▶ Work order
Output, word for word, every line from the start of the listing down to and including the line that contains "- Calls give"; include nothing else.

▶ Provided material
########

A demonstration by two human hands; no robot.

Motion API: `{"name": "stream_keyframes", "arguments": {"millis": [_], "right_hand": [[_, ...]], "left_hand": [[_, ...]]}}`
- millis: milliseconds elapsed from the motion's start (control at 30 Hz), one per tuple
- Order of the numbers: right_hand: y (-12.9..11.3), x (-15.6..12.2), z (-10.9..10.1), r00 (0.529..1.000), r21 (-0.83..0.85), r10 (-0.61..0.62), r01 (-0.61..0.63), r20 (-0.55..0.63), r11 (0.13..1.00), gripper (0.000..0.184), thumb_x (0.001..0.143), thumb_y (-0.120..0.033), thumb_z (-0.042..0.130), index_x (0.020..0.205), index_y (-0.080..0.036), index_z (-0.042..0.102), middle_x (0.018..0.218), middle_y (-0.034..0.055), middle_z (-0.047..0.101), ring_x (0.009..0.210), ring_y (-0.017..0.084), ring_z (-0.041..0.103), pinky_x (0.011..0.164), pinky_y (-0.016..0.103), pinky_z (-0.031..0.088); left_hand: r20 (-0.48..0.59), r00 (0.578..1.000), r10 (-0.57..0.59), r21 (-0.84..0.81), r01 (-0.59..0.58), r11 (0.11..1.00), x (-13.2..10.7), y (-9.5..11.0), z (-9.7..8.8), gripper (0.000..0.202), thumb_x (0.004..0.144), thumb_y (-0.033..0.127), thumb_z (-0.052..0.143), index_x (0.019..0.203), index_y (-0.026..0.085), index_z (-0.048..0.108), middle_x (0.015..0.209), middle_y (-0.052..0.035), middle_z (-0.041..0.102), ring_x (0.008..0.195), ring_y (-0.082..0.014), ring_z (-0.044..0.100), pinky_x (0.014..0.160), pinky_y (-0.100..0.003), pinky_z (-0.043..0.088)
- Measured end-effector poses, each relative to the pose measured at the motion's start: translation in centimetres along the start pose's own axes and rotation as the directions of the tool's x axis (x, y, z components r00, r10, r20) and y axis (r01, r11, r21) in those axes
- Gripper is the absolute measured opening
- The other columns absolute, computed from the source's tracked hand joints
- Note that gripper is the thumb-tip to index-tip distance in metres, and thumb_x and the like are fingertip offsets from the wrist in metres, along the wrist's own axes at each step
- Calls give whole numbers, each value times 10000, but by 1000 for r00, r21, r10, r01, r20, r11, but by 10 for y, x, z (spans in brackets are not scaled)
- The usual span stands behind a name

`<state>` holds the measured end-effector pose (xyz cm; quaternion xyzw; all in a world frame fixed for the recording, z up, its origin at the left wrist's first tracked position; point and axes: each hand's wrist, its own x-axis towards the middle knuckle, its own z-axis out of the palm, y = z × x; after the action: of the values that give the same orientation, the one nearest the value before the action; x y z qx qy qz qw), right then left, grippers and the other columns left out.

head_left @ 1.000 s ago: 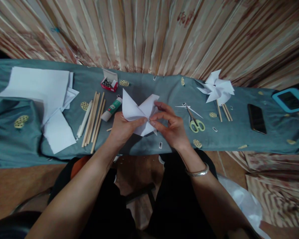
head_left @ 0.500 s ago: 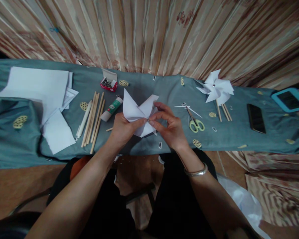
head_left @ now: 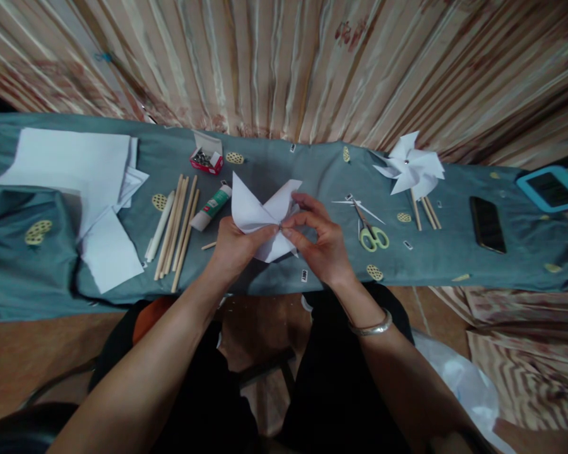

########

▶ Response
A demonstration by two human hands; no robot.

Motion API: `{"name": "stream_keyframes", "arguments": {"millis": [_], "right_hand": [[_, ...]], "left_hand": [[_, ...]]}}`
- millis: milliseconds elapsed from the motion's start (control at 30 Hz), one per tuple
- Order of the numbers: right_hand: y (-12.9..11.3), x (-15.6..12.2), z (-10.9..10.1), r00 (0.529..1.000), r21 (-0.83..0.85), r10 (-0.61..0.62), r01 (-0.61..0.63), r20 (-0.55..0.63), r11 (0.13..1.00), gripper (0.000..0.184), thumb_x (0.001..0.143), thumb_y (-0.120..0.033), thumb_z (-0.042..0.130), index_x (0.020..0.205), index_y (-0.080..0.036), index_z (-0.042..0.102), middle_x (0.018..0.218), middle_y (-0.034..0.055), middle_z (-0.047..0.101), ring_x (0.009..0.210), ring_y (-0.017..0.084), ring_z (-0.041..0.103), pinky_x (0.011..0.164), pinky_y (-0.016..0.103), pinky_z (-0.031..0.088); left_hand: r20 (-0.48..0.59), r00 (0.578..1.000), r10 (-0.57..0.59), r21 (-0.84..0.81), r01 (-0.59..0.58), r11 (0.11..1.00), x (-13.2..10.7), y (-9.5..11.0), z (-9.7..8.8), gripper (0.000..0.202), thumb_x (0.004..0.144), thumb_y (-0.033..0.127), thumb_z (-0.052..0.143), index_x (0.019..0.203), index_y (-0.026..0.085), index_z (-0.048..0.108), middle_x (0.015..0.209), middle_y (-0.052..0.035), middle_z (-0.041..0.102), ring_x (0.008..0.195), ring_y (-0.082..0.014), ring_z (-0.044..0.100), pinky_x (0.014..0.160), pinky_y (-0.100..0.003), pinky_z (-0.043..0.088)
- Measured end-effector poses, each relative to the pose measured at the motion's start: translation in centimetres along the start pose's own axes and rotation as the directions of the tool's x axis (x, y, z components r00, r10, r20) and y axis (r01, r11, r21) in those axes
- Gripper is the absolute measured opening
- The other columns absolute, computed from the source's tracked hand joints
- Note that gripper is the thumb-tip to index-tip distance in metres, and thumb_x and the like are fingertip offsets from the wrist in metres, along the wrist's own axes at each step
- Calls give whole numbers, each value times 10000, but by 1000 for r00, r21, r10, r01, r20, r11, but by 10 for y, x, z (spans in brackets are not scaled)

With this output, the exercise is done.